EXERCISE BRIEF:
The expected answer is the set of lines in the data below between the line holding "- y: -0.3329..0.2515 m" and the line holding "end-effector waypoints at", inclusive, written out exactly.

[Collected data]
# # # # # # #
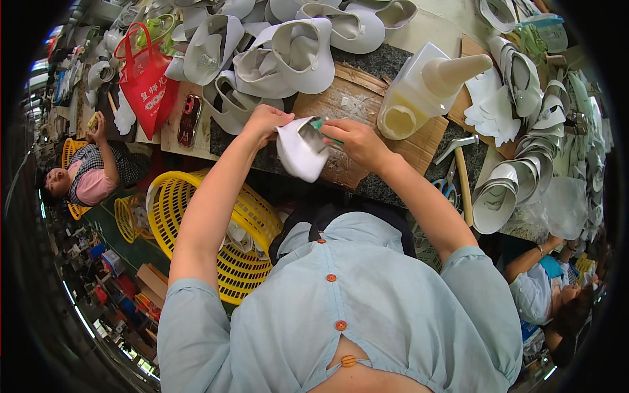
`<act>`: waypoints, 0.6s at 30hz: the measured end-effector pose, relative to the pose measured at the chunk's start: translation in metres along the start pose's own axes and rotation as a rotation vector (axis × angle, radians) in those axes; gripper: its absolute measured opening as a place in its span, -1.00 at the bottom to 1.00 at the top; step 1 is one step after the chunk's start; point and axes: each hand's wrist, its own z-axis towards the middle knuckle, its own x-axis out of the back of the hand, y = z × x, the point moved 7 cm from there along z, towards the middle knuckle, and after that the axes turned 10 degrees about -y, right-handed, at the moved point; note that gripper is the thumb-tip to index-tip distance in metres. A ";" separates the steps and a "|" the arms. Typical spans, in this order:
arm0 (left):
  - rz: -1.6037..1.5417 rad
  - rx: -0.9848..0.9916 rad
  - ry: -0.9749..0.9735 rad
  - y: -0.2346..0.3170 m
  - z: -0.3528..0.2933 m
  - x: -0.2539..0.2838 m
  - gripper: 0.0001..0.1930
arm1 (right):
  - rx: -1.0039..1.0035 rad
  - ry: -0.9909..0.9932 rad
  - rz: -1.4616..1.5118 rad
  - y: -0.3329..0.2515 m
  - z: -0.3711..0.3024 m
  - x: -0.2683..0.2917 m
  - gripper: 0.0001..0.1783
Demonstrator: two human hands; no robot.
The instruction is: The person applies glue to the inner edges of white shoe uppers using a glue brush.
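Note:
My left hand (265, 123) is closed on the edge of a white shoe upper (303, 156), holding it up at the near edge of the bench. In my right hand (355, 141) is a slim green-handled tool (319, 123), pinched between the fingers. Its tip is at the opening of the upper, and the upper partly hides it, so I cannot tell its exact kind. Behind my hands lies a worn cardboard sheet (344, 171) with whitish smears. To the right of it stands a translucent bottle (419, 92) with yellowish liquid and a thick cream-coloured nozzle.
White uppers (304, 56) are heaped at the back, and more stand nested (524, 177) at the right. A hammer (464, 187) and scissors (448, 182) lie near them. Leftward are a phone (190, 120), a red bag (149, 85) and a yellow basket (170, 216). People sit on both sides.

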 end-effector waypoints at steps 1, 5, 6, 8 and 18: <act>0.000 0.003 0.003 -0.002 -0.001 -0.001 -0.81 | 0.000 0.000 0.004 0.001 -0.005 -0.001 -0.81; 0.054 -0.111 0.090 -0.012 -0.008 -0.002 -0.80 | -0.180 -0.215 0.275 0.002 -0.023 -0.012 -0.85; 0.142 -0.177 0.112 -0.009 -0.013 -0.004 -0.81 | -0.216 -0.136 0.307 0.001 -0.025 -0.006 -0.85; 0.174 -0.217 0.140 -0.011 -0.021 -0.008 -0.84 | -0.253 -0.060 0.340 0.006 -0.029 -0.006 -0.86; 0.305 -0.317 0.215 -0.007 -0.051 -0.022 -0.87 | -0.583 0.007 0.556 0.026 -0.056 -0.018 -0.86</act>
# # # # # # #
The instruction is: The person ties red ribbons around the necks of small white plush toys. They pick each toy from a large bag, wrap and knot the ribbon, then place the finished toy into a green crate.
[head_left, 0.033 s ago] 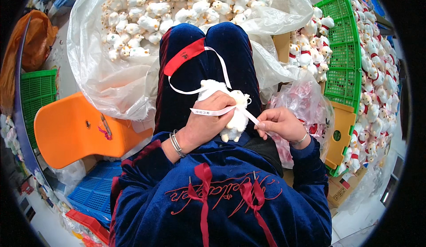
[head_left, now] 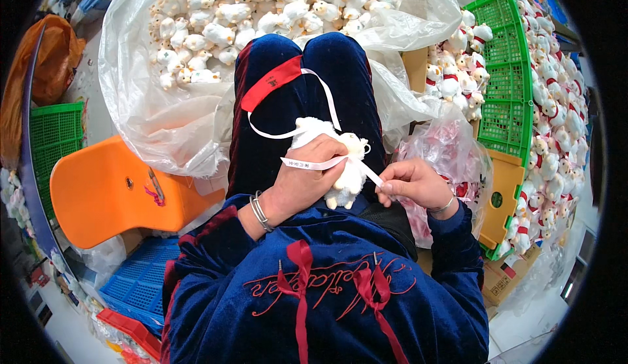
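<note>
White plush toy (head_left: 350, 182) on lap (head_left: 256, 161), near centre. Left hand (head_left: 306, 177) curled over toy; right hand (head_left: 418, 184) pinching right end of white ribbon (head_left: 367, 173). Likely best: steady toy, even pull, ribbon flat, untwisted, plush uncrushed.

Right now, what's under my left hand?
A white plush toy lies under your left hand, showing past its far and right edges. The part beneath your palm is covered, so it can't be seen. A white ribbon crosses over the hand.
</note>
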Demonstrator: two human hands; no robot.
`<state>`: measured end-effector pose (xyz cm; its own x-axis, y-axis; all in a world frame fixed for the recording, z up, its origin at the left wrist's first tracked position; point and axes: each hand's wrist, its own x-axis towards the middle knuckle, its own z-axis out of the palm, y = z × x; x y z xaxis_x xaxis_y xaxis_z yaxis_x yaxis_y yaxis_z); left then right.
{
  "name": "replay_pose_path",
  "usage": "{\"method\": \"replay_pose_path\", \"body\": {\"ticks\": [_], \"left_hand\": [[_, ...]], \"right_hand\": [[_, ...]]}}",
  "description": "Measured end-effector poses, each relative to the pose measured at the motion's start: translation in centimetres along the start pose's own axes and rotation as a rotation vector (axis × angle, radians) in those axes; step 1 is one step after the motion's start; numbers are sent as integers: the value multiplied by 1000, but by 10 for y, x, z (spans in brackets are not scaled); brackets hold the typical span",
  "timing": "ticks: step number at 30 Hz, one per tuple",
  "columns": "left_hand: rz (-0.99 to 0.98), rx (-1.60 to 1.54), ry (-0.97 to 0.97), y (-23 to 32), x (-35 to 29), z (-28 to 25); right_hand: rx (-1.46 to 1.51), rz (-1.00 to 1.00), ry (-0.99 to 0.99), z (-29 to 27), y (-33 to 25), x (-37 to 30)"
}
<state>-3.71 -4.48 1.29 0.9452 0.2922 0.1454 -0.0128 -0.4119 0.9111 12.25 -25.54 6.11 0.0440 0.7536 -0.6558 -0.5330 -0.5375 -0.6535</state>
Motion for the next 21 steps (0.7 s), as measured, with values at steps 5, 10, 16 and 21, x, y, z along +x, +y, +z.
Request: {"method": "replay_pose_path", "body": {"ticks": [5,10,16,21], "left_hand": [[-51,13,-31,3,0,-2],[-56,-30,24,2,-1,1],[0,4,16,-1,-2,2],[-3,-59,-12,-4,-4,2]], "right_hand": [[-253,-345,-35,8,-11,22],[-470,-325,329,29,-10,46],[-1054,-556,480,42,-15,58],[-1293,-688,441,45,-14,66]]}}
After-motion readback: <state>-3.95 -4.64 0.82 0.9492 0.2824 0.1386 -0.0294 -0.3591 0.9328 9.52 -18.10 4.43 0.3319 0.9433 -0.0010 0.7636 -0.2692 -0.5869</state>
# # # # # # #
WRITTEN SOLUTION:
  - y: -0.3329..0.2515 m
  - z: -0.3711..0.3024 m
  - x: -0.2683..0.2917 m
  - gripper: 0.0001..0.1783
Demonstrator: two human hands; no robot.
The instruction is: The person applies glue to the inner edges of white shoe uppers using a glue brush.
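Note:
My left hand (265, 123) is closed on the edge of a white shoe upper (303, 156), holding it up at the near edge of the bench. In my right hand (355, 141) is a slim green-handled tool (319, 123), pinched between the fingers. Its tip is at the opening of the upper, and the upper partly hides it, so I cannot tell its exact kind. Behind my hands lies a worn cardboard sheet (344, 171) with whitish smears. To the right of it stands a translucent bottle (419, 92) with yellowish liquid and a thick cream-coloured nozzle.
White uppers (304, 56) are heaped at the back, and more stand nested (524, 177) at the right. A hammer (464, 187) and scissors (448, 182) lie near them. Leftward are a phone (190, 120), a red bag (149, 85) and a yellow basket (170, 216). People sit on both sides.
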
 end-effector waypoints at steps 1, 5, 6, 8 and 18: <act>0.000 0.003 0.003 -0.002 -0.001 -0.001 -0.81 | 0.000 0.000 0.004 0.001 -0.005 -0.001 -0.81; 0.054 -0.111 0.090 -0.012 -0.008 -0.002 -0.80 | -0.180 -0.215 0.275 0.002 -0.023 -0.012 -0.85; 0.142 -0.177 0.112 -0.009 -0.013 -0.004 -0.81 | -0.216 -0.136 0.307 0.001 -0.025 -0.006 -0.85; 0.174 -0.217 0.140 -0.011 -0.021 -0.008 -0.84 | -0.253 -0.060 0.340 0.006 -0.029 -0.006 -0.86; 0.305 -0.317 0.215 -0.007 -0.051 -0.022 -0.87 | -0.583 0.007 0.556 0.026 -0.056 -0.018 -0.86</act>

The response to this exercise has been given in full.